▶ _Problem_: Locate the word "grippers" in the data below, then copy every line that holds it.
= Beginning of Section =
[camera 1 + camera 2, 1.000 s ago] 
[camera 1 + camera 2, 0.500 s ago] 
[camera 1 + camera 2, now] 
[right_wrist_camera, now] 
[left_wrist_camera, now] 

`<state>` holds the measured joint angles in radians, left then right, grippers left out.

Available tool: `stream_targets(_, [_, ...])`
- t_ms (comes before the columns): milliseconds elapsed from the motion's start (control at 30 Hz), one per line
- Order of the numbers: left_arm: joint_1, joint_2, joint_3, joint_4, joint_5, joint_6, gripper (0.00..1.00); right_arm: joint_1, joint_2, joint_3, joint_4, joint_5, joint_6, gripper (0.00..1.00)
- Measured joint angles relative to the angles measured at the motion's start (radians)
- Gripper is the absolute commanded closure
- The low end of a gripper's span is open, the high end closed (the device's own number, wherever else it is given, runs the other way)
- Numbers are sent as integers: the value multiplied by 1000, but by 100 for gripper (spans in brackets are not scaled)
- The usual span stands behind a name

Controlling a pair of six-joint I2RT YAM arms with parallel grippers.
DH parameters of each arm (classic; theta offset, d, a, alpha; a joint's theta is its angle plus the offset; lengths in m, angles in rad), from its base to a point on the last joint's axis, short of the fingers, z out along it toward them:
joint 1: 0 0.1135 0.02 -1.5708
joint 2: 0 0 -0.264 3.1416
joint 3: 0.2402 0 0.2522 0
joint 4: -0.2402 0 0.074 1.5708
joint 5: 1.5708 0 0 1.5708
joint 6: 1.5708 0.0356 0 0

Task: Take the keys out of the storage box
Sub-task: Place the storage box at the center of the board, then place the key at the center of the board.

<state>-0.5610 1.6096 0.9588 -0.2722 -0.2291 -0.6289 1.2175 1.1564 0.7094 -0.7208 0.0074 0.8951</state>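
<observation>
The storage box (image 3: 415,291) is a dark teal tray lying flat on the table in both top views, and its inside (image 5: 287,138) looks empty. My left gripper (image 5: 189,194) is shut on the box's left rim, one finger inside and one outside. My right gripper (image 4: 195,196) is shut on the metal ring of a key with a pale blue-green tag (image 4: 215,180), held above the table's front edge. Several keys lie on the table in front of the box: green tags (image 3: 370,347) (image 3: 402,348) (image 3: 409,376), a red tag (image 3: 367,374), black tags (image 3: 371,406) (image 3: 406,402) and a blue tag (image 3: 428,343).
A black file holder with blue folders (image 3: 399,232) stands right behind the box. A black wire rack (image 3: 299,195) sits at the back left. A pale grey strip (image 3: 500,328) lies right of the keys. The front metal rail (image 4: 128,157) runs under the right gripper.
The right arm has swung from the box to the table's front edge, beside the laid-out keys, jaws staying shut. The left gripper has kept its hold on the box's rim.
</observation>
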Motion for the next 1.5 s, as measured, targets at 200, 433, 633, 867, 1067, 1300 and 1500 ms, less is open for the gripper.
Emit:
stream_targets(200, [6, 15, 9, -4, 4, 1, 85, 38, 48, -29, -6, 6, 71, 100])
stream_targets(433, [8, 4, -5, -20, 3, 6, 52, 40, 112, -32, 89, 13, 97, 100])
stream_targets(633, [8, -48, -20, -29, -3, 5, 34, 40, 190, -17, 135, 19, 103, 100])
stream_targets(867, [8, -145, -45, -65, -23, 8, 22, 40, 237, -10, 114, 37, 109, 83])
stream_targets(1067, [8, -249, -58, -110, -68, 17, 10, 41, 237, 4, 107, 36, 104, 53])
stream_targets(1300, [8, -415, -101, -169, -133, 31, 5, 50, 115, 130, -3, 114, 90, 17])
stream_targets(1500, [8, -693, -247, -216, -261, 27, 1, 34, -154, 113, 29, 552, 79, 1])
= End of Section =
▶ _Exercise answer_:
`<state>` holds the measured joint angles in radians, left then right, grippers left out.
Controlling a pair of six-joint I2RT YAM arms with parallel grippers.

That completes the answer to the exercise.